Evaluation of sequential testing strategies using non-amplified and amplified methods for detection of Chlamydia trachomatis in endocervical and urine specimens from women.

Nucleic acid amplification tests (NAAT) are more sensitive than other methods for the diagnosis of Chlamydia trachomatis (CT) genital infections. Two unique sequential testing strategies that employed two different commercial NAAT methods to detect CT in a population of women with widely varying infection risk were evaluated. Specimens from 504 women aged 15 to 75 years were studied. Two endocervical swabs and a urine sample were collected from each woman. One swab was initially tested using the Access enzyme immunoassay (EIA) (Beckman). An aliquot from the EIA extraction was subsequently amplified using the COBAS AMPLICOR CT assay (PCR) (Roche). The second swab was initially tested using the PACE 2 CT hybridization assay (Gen-Probe).
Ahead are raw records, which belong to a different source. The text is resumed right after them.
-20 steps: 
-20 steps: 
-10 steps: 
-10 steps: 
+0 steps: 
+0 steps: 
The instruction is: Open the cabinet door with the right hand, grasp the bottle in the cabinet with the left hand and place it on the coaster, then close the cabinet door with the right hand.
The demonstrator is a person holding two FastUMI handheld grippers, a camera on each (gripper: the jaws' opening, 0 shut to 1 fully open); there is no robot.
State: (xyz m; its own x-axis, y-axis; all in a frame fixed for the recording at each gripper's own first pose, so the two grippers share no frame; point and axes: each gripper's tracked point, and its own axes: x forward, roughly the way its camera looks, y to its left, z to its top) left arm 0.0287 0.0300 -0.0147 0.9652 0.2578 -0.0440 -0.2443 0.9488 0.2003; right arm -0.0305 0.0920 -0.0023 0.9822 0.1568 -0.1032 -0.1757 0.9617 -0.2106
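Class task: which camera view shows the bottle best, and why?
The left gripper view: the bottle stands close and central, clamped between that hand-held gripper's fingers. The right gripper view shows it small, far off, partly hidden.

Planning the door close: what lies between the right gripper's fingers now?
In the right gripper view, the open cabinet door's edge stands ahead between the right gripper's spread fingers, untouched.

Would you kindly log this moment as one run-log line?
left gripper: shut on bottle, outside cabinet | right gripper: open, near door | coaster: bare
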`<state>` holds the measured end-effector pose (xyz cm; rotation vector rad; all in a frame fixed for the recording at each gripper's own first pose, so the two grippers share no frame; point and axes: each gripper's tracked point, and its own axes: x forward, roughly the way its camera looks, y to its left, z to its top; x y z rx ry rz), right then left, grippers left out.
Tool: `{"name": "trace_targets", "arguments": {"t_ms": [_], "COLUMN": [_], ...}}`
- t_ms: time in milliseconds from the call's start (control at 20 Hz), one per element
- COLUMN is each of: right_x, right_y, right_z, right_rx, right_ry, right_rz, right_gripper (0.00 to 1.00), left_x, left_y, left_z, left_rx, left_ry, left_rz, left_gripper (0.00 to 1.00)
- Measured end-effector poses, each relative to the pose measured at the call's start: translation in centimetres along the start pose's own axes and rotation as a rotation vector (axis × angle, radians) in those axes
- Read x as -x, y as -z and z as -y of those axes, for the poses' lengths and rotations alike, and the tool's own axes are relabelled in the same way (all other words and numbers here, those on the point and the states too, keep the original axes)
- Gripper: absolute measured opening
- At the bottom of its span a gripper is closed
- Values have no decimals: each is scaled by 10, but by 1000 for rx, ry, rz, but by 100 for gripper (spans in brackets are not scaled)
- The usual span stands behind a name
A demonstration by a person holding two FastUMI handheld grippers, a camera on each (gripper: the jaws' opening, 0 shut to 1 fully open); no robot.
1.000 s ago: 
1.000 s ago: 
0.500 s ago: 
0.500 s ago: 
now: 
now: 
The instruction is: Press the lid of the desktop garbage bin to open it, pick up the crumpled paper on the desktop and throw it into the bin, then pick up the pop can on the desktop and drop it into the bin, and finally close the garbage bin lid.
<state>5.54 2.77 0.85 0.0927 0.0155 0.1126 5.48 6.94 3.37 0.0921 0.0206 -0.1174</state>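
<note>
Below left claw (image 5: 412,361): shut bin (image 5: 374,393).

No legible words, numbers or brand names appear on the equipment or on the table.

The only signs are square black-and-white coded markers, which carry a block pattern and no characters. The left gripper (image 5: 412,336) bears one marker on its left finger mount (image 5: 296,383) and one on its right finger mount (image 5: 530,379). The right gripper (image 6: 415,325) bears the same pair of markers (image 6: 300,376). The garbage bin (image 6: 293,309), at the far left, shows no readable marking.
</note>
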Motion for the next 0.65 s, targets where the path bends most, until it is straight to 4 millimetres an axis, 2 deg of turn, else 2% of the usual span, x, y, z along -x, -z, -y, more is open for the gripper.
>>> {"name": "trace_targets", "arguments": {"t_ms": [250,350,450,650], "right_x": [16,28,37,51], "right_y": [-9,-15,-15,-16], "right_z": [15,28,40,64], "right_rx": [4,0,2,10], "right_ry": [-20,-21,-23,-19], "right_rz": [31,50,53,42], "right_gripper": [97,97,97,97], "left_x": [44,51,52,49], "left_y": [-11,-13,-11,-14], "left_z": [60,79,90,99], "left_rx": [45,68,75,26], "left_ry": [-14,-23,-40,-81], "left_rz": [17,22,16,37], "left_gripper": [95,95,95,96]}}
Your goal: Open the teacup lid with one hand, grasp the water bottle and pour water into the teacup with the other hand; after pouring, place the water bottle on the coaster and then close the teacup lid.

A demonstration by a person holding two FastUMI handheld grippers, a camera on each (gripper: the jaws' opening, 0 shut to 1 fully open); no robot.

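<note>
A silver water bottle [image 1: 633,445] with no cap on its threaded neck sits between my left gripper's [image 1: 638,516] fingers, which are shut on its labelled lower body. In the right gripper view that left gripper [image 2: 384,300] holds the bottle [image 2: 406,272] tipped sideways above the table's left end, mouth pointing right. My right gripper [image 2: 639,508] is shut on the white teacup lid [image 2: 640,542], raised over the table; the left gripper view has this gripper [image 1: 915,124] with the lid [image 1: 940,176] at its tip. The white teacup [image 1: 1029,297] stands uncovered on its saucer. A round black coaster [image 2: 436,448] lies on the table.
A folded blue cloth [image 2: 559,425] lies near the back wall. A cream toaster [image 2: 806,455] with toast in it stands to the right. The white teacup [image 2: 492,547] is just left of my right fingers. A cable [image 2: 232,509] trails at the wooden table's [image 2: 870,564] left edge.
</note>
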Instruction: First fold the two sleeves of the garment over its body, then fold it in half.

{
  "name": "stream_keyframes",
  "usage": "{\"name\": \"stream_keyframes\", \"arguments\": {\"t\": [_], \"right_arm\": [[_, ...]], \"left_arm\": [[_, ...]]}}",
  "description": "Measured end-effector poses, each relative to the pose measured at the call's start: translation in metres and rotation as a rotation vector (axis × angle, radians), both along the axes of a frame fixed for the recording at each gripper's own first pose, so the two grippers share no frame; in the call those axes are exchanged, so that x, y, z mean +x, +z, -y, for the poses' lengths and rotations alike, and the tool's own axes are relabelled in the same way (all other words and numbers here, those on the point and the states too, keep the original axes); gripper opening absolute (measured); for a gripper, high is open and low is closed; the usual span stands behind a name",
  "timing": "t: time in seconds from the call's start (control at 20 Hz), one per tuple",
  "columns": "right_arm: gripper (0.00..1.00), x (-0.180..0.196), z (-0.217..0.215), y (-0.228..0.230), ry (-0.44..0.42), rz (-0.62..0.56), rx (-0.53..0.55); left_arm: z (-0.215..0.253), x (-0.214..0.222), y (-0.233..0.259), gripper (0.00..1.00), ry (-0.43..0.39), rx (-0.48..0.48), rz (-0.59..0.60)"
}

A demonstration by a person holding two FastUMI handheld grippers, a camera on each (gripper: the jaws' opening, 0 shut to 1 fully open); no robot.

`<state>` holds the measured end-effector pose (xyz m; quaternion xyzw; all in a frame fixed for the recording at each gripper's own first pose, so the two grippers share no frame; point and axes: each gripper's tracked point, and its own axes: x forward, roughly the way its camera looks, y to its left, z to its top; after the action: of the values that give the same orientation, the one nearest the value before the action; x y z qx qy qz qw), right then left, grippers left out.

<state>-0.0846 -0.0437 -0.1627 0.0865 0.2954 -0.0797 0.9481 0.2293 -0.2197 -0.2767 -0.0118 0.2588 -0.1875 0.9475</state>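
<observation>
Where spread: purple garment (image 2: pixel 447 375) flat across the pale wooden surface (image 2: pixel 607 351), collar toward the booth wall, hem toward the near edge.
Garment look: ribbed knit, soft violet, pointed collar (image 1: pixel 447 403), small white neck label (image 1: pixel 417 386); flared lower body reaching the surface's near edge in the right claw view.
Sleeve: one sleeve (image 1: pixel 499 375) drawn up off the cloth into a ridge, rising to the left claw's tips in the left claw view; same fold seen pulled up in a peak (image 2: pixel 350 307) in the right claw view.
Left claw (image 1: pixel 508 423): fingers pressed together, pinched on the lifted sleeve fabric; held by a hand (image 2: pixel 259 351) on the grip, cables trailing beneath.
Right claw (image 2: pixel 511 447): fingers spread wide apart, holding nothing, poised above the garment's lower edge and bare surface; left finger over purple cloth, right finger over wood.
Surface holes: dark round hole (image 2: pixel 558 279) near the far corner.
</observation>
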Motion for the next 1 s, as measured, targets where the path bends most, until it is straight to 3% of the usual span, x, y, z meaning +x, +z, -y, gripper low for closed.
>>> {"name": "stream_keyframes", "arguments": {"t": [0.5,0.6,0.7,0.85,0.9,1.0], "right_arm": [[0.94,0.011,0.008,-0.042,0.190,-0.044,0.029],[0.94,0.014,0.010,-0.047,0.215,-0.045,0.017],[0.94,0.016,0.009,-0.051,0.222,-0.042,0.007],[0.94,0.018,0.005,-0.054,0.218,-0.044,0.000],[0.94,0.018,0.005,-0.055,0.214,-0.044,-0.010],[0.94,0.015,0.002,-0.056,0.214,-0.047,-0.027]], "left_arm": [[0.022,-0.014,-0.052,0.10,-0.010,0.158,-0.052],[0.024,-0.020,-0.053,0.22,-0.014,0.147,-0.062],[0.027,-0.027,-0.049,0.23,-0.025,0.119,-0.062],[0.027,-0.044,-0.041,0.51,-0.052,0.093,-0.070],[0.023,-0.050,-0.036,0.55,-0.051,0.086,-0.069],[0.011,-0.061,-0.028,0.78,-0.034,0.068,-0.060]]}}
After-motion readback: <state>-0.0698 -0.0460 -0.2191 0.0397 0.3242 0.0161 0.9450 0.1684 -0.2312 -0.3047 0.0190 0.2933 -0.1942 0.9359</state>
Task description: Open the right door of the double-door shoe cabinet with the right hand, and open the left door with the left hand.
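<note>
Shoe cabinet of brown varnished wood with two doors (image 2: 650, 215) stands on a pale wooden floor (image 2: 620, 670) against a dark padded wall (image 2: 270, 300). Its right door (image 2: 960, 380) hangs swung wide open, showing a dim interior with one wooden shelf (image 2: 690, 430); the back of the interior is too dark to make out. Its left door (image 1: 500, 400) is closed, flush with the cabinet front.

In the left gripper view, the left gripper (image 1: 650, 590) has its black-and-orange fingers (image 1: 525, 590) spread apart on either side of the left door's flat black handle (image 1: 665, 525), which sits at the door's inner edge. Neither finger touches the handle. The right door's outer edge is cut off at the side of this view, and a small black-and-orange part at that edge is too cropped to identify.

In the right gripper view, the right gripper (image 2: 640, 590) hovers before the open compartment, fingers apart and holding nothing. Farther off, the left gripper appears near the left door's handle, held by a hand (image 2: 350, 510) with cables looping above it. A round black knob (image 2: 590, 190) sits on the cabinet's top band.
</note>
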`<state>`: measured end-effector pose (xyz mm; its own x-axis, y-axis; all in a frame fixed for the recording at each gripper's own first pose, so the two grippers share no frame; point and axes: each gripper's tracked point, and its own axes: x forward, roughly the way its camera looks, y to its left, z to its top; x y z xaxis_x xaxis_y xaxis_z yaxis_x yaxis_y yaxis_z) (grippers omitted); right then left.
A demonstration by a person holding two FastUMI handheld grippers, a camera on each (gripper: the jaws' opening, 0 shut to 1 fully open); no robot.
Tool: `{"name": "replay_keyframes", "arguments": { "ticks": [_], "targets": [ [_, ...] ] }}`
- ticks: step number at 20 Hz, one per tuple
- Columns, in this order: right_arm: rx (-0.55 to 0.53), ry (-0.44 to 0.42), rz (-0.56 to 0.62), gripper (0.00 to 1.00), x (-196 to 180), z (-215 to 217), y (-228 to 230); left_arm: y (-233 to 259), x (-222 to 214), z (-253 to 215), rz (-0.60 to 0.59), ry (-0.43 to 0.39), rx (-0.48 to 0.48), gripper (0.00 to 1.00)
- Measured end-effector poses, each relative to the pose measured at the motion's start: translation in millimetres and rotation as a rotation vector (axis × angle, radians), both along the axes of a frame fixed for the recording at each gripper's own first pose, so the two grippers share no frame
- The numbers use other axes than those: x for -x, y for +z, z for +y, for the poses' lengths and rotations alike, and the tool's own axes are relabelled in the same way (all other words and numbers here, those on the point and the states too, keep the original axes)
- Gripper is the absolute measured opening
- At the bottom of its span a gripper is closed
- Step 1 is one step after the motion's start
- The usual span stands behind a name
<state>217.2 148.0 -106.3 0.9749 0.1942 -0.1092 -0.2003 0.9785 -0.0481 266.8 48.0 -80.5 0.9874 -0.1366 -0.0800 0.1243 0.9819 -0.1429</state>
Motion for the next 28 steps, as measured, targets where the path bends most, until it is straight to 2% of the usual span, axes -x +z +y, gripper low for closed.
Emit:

An aliquot was pipetted off prior to performing the PACE 2 assay and also amplified using the AMP-CT assay (TMA) (Gen-Probe). Urine samples were tested for CT using both NAAT methods. True CT infections were defined as any woman that was confirmed to be positive on both NAAT results from endocervical swabs. The results of all other CT assays were compared against this expanded gold standard. 28 women were confirmed to have CT infection giving an overall prevalence of 5.6%; low-risk women had a rate of 1.3% while high-risk women had a rate of 9.8%. NAAT methods have a higher sensitivity for detecting CT cervicitis when swabs are tested compared to urine. The positive predictive value of NAAT is decreased when testing low risk women. Limited automation makes it difficult to test a high volume of samples (i.e., > 100 swabs and/or urines) using either of these NAAT methods and continue to provide same day results. Laboratories performing CT testing must define the female population served so that appropriate diagnostic strategies can be employed.